- Problem to solve
The answer must match the material word for word, with every line included.
◇ ◇ ◇ ◇ ◇
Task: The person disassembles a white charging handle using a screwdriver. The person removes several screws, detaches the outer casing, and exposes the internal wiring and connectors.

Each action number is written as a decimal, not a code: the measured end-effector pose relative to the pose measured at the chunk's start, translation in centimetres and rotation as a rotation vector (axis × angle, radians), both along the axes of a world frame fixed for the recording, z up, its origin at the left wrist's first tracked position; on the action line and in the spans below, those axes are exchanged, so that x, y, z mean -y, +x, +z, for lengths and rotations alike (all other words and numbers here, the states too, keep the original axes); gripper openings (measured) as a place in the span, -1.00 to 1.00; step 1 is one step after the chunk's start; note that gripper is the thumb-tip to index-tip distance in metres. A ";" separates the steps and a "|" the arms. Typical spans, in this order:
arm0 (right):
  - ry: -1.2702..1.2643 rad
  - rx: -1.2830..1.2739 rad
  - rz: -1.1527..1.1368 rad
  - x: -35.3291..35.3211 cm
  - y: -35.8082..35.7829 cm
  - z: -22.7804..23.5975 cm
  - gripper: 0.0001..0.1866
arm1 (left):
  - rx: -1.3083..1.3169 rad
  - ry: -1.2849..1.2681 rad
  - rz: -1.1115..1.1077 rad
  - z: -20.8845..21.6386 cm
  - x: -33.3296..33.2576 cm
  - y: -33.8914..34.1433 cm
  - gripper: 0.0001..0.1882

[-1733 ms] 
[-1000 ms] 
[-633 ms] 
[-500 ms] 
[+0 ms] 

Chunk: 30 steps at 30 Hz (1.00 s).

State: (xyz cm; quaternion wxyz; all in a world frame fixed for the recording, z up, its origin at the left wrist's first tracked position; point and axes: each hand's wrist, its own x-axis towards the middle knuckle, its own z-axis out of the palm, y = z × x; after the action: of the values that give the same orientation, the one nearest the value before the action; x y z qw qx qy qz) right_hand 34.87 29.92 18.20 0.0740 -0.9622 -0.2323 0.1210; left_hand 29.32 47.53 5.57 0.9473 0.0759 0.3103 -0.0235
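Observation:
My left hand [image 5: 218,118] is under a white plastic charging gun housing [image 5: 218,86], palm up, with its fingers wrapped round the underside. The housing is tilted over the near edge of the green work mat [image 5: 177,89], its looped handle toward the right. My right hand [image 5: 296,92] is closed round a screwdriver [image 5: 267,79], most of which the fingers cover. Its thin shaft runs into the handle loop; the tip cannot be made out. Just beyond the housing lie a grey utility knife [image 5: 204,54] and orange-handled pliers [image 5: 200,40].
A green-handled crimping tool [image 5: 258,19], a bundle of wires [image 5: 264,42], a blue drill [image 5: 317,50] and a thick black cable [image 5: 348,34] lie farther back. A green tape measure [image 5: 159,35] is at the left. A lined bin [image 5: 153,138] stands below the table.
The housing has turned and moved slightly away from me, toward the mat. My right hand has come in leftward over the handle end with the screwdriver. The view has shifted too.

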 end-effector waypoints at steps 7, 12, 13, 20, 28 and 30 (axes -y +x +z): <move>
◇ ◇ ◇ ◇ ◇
- Response below
Task: The person disassembles a white charging handle using a screwdriver. The person removes several screws, detaches the outer casing, and exposes the internal wiring and connectors.

Each action number is written as a decimal, not a code: the measured end-effector pose relative to the pose measured at the chunk's start, translation in centimetres and rotation as a rotation vector (axis × angle, radians), both along the axes of a world frame fixed for the recording, z up, its origin at the left wrist's first tracked position; on the action line and in the spans below, those axes are exchanged, so that x, y, z mean -y, +x, +z, for lengths and rotations alike (all other words and numbers here, the states too, keep the original axes); gripper openings (measured) as a place in the span, -1.00 to 1.00; step 1 is one step after the chunk's start; note that gripper is the thumb-tip to index-tip distance in metres. A ";" separates the steps and a "|" the arms. Typical spans, in this order:
arm0 (right):
  - ry: -1.2702..1.2643 rad
  - rx: -1.2830..1.2739 rad
  - rz: -1.1527..1.1368 rad
  - x: -35.3291..35.3211 cm
  - y: -35.8082..35.7829 cm
  - z: -22.7804..23.5975 cm
  - gripper: 0.0001..0.1866
arm1 (left):
  - rx: -1.3083..1.3169 rad
  - ry: -1.2849..1.2681 rad
  - rz: -1.1115..1.1077 rad
  - z: -20.8845..21.6386 cm
  - x: -33.3296..33.2576 cm
  - y: -33.8914..34.1433 cm
  - gripper: 0.0001..0.1882

[-1733 ms] 
[-1000 ms] 
[-633 ms] 
[-500 ms] 
[+0 ms] 

Chunk: 30 steps at 30 Hz (1.00 s).

State: (xyz cm; quaternion wxyz; all in a world frame fixed for the recording, z up, its origin at the left wrist's first tracked position; point and axes: each hand's wrist, its own x-axis towards the middle knuckle, its own z-axis out of the palm, y = z × x; after the action: of the values that give the same orientation, the one nearest the value before the action; x y z qw qx qy qz) right_hand 34.87 29.92 18.20 0.0740 -0.9622 -0.2323 0.1210; left_hand 29.32 47.53 5.57 0.9473 0.0759 0.3103 -0.0235
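Observation:
My left hand [image 5: 218,118] is under a white plastic charging gun housing [image 5: 218,86], palm up, with its fingers wrapped round the underside. The housing is tilted over the near edge of the green work mat [image 5: 177,89], its looped handle toward the right. My right hand [image 5: 296,92] is closed round a screwdriver [image 5: 267,79], most of which the fingers cover. Its thin shaft runs into the handle loop; the tip cannot be made out. Just beyond the housing lie a grey utility knife [image 5: 204,54] and orange-handled pliers [image 5: 200,40].
A green-handled crimping tool [image 5: 258,19], a bundle of wires [image 5: 264,42], a blue drill [image 5: 317,50] and a thick black cable [image 5: 348,34] lie farther back. A green tape measure [image 5: 159,35] is at the left. A lined bin [image 5: 153,138] stands below the table.
The housing has turned and moved slightly away from me, toward the mat. My right hand has come in leftward over the handle end with the screwdriver. The view has shifted too.
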
 end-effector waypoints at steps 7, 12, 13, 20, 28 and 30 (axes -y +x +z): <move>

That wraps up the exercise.